さらに、米国が気がかりな点は、2014年に原油価格が暴落した際、直前まで財務状態が健全な石油会社(生産者)やサービス企業が多かったが、現在は財務状態があまり健全ではない企業が多いことだ。

特に2018年以降、シェールオイルなどの生産者のうち、生産性や信用力が低い生産者への資金流入が減少しており、2019年には倒産件数が2018年と比較して大幅に増え、現在も倒産の危機に直面している企業が複数ある。

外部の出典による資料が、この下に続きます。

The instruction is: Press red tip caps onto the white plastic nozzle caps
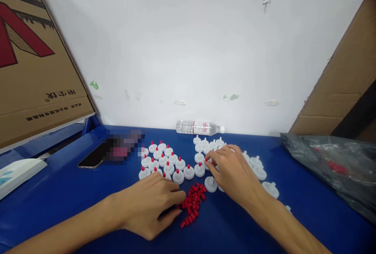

また、サービス企業については、2014年以降のコスト削減を受けて厳しい経営を続けている企業が多く、2019年のウェザーフォード(2019年7月8日記事参照)や2020年のマクダーモット(2020年1月24日記事参照)のような大規模な企業の倒産事例もある。

かつて、サウジアラビアが1985年に増産を決定した際に、原油価格が10ドル台まで落ち込んだことがソビエト連邦の崩壊を招く一因になったとも言われている。今回のサウジアラビアの増産方針がロシアの減産拒否に対するものだとすれば、今後、両国の関係にも注意が必要だ。

今後の原油価格低迷に伴う影響は経済だけでなく、各国の政治や国際問題に波及することが懸念される。